Reinventing Every Component of the Battery

CATL, like Toyota, is betting on the sulfide route, which Wu Kai says offers the highest performance ceiling and fastest path to mass production. Current solid-state battery routes include sulfides, oxides, and polymers, each with drawbacks. Polymers require heating to 60°C for sufficient conductivity. Oxides have low conductivity. Sulfides, while similar to liquids in conductivity, easily oxidize and release toxic gases. Recently, halide electrolytes have also emerged, with BYD focusing on them.

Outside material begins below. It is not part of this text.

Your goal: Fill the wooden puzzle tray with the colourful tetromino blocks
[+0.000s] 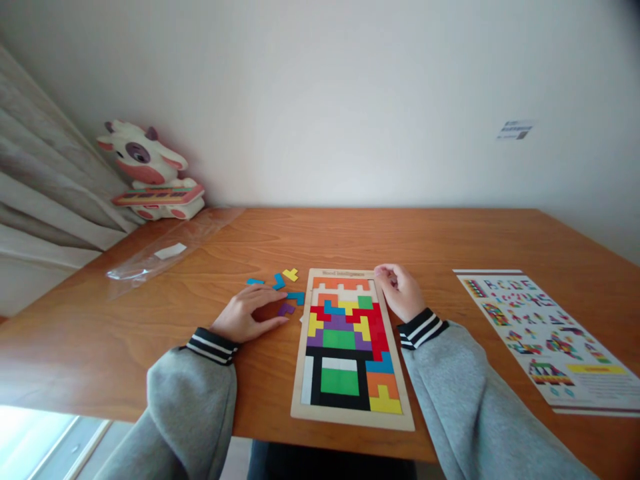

But sulfide solid-state batteries face four major challenges: poor interface contact between electrodes and solid electrolytes, lithium dendrite formation, sulfide instability in air, and manufacturing difficulties. CATL claims to have found solutions at the 10Ah stage, such as multi-layer coatings on electrodes, self-developed binders to maintain conductivity, and equipment that applies 500 MPa uniform pressure to cells.

CATL has achieved a cathode capacity of 230 mAh/g and extended cycle life to 6,000 cycles, though stability remains an issue. For dendrites, CATL proposes flexible “sponge-like” fillers and alloy surface treatments. They also improved sulfide electrolytes to remain stable at -40°C dew points, lowering production costs.

Additionally, CATL has made breakthroughs in dry electrodes and isostatic pressing, though engineering challenges remain, such as ensuring long-term pressure on cells and developing new packaging materials.

A startup executive said that if cost is no concern, CATL could achieve around 0.5 GWh production capacity by 2027, enough for thousands of EVs. CATL’s unprecedented investment may accelerate progress.

CATL invests half its net profit annually into battery R&D. However, as progress slowed in recent years, returns diminished, and competitors seized market share through lower prices. CATL’s share in China dropped from 55% to around 40%. This forced CATL to push technological boundaries and seek new growth drivers.